Monday, December 10, 2012

Magnificent Meizodon


It isn't often that I'm sent a photo of a snake that I can't identify, but last week Alvaro Pemartin found the time both to finish translating all of my old blog posts into Spanish (many thanks to him!) and to obtain photographs of a snake that I had never heard of before. When he sent them to me, I was struck by how beautiful and distinctive the snake was, and it turned out to be quite difficult to identify. I shouldn't have been surprised, because it is from a herpetologically-poorly-known region of the world, western Africa.
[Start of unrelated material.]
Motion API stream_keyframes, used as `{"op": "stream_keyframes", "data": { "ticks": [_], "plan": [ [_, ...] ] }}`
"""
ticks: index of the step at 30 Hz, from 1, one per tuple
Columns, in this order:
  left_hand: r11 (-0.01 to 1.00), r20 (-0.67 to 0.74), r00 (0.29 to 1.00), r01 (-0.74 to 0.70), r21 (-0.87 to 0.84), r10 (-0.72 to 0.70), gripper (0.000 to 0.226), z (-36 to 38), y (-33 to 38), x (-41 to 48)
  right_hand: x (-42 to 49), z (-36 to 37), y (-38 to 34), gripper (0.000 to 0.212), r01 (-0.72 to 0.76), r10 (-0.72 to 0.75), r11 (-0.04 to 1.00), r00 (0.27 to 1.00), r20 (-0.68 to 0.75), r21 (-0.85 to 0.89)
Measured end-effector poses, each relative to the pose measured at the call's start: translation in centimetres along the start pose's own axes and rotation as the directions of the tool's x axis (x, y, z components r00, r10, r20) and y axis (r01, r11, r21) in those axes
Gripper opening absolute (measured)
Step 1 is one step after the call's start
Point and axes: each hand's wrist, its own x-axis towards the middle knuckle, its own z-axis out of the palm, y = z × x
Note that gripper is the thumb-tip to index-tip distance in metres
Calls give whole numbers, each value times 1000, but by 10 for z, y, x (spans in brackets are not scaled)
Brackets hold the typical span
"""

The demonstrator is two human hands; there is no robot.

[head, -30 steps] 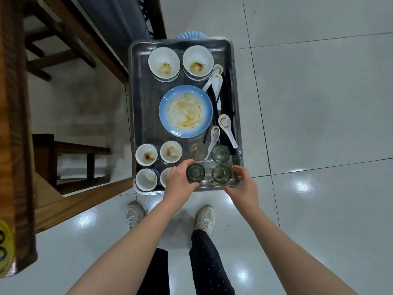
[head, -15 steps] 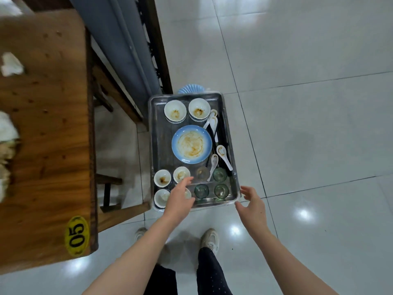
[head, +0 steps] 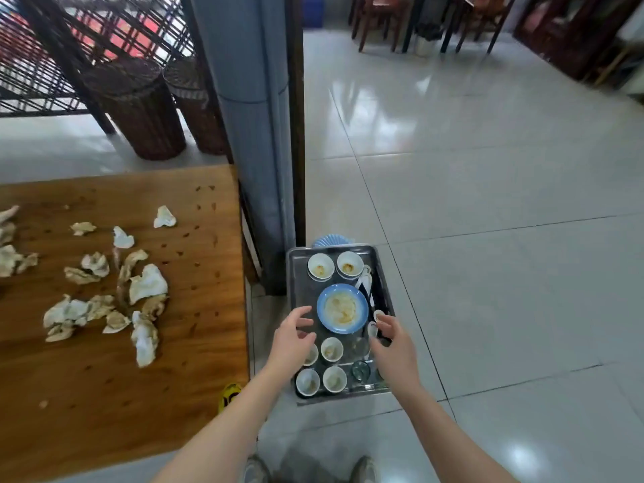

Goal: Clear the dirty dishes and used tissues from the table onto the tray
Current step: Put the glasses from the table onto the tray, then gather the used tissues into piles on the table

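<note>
Tissues (head: 104, 301) lie crumpled across the table (head: 195, 360); dishes (head: 343, 308) fill the tray (head: 296, 273) beside it. Over the tray the left hand (head: 291, 343) and right hand (head: 393, 346) hover apart, both empty. Paper heaped on such crowded dishes could slide to the floor (head: 488, 273).

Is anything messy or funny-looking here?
Yes. Crumpled used tissues lie scattered all over the wooden table, with little brown specks around them. That looks odd because the dirty dishes already sit neatly on the tray, while the tissues are not yet cleared.
</note>
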Motion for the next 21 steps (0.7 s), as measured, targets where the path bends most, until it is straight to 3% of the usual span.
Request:
{"op": "stream_keyframes", "data": {
  "ticks": [11,21],
  "plan": [
    [989,-118,987,-91,118,105,43,-172,0,-7,-26,81,-105,34,80,-80,995,997,4,-51],
    [999,-273,961,48,-19,-52,34,-275,-47,-39,-46,174,-159,39,235,-199,962,953,230,-142]
  ]
}}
Alvaro works as a doctor in Guinea, and his nurse, Sandrine Chabassieu, photographed the snake as it crawled across their porch one day.

The mystery snake
Although Kate Jackson's new key to identifying snakes of western and central Africa is a great tool, we couldn't use it to identify this snake because we didn't have close-up pictures of the all-important scale characters that can be indispensable in identifying species of snakes. The backup method, sending the photos to as many people who might know as possible, eventually proved effective when Laurent Chirio, of the Muséum National d'Histoire Naturelle in Paris, France, wrote me that "This is without any doubt a beautiful Meizodon coronatus. I found some specimens with this kind of colour pattern in Guinea."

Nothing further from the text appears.